Chevrolet Cobalt LS

Chevrolet Cobalt LS Chevrolet Cobalt LS
Road Test

Those who pray to a higher power for the revival of General Motors should note that in many religions the savior prefers to arrive in plain dress. The new Chevrolet Cobalt has ho-hum written all over it, but nothing on sale in a GM dealership today bodes better for the outlook of the world's largest automaker. The Cobalt sparks no revolution, doesn't scare small children, and won't set hallowed historical figures spinning in their graves. All it does is quietly--very quietly and serenely--prove that when GM decides to build an accomplished small car, it can.

It had better be good, this Cobalt.

For starters, we've waited decades for its arrival. The Cobalt's predecessor, the Chevy Cavalier, was born on the same day as dirt.
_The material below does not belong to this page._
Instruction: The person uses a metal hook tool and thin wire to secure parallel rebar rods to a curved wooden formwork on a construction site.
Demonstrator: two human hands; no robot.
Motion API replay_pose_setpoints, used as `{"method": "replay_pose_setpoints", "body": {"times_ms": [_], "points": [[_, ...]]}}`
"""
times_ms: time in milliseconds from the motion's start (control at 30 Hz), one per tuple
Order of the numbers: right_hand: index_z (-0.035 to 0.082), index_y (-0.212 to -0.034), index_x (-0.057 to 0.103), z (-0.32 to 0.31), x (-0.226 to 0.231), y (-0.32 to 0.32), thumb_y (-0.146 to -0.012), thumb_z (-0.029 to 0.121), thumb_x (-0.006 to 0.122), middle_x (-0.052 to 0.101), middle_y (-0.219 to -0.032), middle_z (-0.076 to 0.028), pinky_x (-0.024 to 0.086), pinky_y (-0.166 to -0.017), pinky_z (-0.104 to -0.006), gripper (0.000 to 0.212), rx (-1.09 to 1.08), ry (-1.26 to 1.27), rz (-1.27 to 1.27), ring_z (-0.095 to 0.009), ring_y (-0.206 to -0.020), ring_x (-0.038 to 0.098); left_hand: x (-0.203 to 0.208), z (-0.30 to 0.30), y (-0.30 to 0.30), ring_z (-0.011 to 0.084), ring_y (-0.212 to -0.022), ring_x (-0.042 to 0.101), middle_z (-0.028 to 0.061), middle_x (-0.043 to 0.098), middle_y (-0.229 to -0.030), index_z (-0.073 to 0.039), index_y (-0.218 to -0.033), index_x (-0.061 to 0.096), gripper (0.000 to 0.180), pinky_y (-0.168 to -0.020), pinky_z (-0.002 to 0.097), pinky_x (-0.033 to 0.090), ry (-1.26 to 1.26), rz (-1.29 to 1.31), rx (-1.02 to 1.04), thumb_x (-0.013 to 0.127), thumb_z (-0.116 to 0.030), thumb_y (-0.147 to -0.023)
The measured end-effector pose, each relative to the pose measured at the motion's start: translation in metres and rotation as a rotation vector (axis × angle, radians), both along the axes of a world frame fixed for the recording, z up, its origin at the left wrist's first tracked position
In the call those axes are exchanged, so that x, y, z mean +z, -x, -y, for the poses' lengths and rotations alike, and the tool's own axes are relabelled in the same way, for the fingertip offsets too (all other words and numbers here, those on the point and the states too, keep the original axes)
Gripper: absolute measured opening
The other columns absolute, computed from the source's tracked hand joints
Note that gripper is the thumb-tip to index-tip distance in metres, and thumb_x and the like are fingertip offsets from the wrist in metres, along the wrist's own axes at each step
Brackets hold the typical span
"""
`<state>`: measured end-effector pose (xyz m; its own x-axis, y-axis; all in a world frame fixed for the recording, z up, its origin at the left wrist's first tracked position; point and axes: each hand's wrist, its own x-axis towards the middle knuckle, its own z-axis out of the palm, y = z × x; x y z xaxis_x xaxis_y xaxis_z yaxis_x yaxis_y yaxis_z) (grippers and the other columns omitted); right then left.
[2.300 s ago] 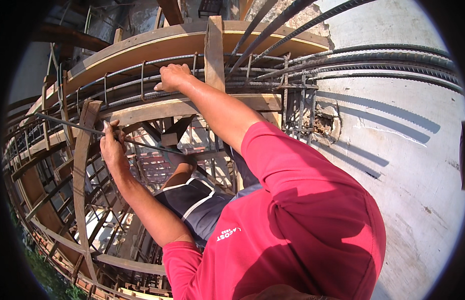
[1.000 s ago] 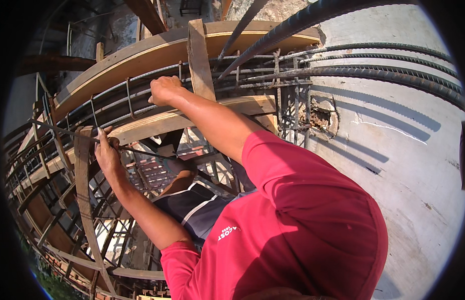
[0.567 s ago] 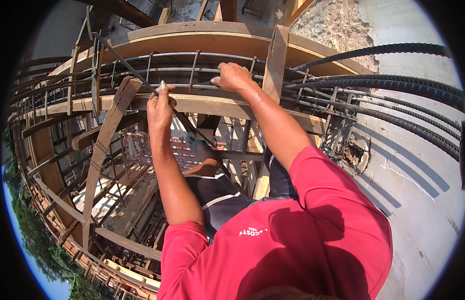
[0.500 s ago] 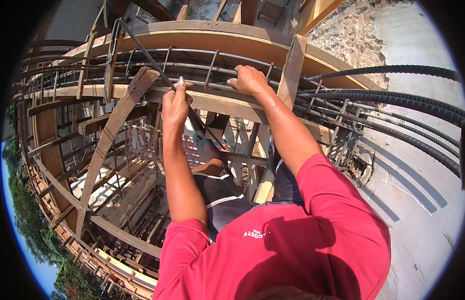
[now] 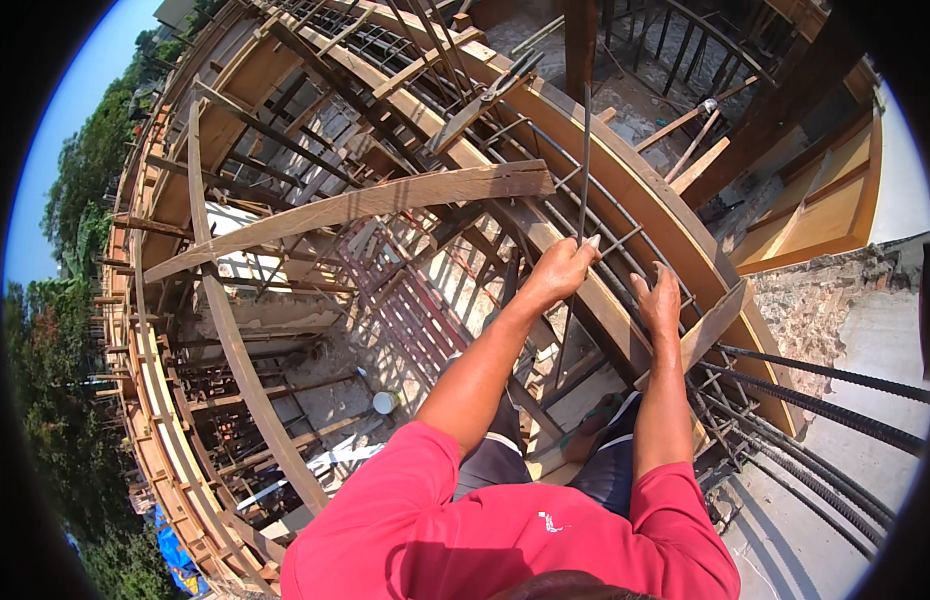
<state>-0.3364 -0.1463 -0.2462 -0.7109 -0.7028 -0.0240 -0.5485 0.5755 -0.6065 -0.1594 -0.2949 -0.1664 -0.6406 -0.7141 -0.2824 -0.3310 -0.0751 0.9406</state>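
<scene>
My left hand (image 5: 563, 272) is closed around a long thin steel rod (image 5: 586, 150), its thumb along it. The rod passes above and below the fist, across the curved timber formwork (image 5: 640, 178). Inside that formwork runs a cage of steel bars with cross ties (image 5: 622, 240). To the right, my right hand (image 5: 661, 303) hovers at or over the cage, thumb and forefinger apart, with nothing visible between them. Whether its other fingers touch a bar I cannot tell. A short wooden crosspiece (image 5: 712, 325) spans the form beside my right wrist.
A long plank (image 5: 365, 212) slants across on the left. Pincers (image 5: 515, 75) lie on the form farther along. Thick ribbed bars (image 5: 835, 400) jut out at the right by a wall. Below are open framing, a reddish slatted panel (image 5: 400, 272) and a white bucket (image 5: 385, 402).
My view has swung to the left along the curved form. The rod, still in my left hand, now stands more upright in view. My right hand's thumb and forefinger have spread.
</scene>
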Motion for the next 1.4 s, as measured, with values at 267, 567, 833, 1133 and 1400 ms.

The first ones clattered out of dealerships in 1981. Over the Cavalier's lifetime, Toyota put its Corolla through five redesigns, while this small, strong-selling Chevrolet got mostly minor makeovers and powertrain tweaks.

Cobalt pricing puts its nose right in the feedbag of league thoroughbreds such as the Corolla. The field-stripped Cobalt sedan starts at $14,190, and $16,485 buys a mid-level LS with aluminum wheels, ABS, and power windows and locks (the LS featured here is $18,245 with an automatic trans, the Preferred Equipment Group, and a thumping Pioneer stereo). These prices shadow those of the Corolla and Honda Civic. The Cobalt plays in the same sandbox as Scions, the Ford Focus, and formidable brand-Bs from Korea such as the Hyundai Elantra, which finished a laudable second in our last roundup of bargain cars ["Double-Dip Dreamboats," C/D , November 2002].

Sure, the difference between what GM demands and what GM gets after feverish discounting pays a mortgage. At the time of this writing, Los Angeles-area dealers were already ballyhooing a $1500 rebate on the Cobalt. That brings up another long-term mission of the car: Convince buyers to maybe, eventually, someday pay an actual sticker price for a Chevrolet because, like a Toyota, it's just that good.

Is the Cobalt that good? For GM, it's miraculous, even more so considering this is the same pan-global architecture--called Delta in lingua-GM--underpinning the Saturn Ion. In January 2003 we vented three or four spleens on the cheaped-out, noisy, decidedly unfun Ion. Former technical director Frank Markus's words, "most disappointing all-new American car in a decade," echoed in the halls of GM for some time, we are told.

It takes just five minutes of driving to learn that the Cobalt works harder for your love. Your eyes fall on a dashboard where the plastic panels merge as a seamless, flush-finished unit. No jagged part lines or glaring gaps to signify where the nickels were squeezed out. Your fingers feel, well, almost nothing of the vibrations generated by the engine or road blight. They are absorbed by a stiffened structure and better-isolated suspension. Even approaching the 6500-rpm shift point, your ears hear just a distant thrum from the engine room, its noise damped by specially molded acoustical pads, doubled-up door seals, and sheets of multilayer Quiet Steel--all of which were added to the Cobalt after lessons learned on the Ion.

The Cobalt has rental-unit styling, but buyers shopping the budget aisle of the dealership generally want more practicality than pizazz. Open the trunk to see practicality personified. There are 14 cubic feet in there, a smidge more than in the Civic. Where the Ion eats space with intrusive gooseneck hinges, the Cobalt has multilink trunk supports that pack flat and swing the lid farther forward to avoid cranial collisions.

Pull the twin handles in the trunk to release each side of the 60/40-split rear seatbacks. The outboard headrests (the center seat does without) cleverly mount to the parcel shelf, so the seatbacks tuck down without having to first pry off headrests. The bottom cushion is fixed in place so the extended load floor isn't flat, but the opening is plenty roomy for monthly runs to the buy-in-bulk warehouse.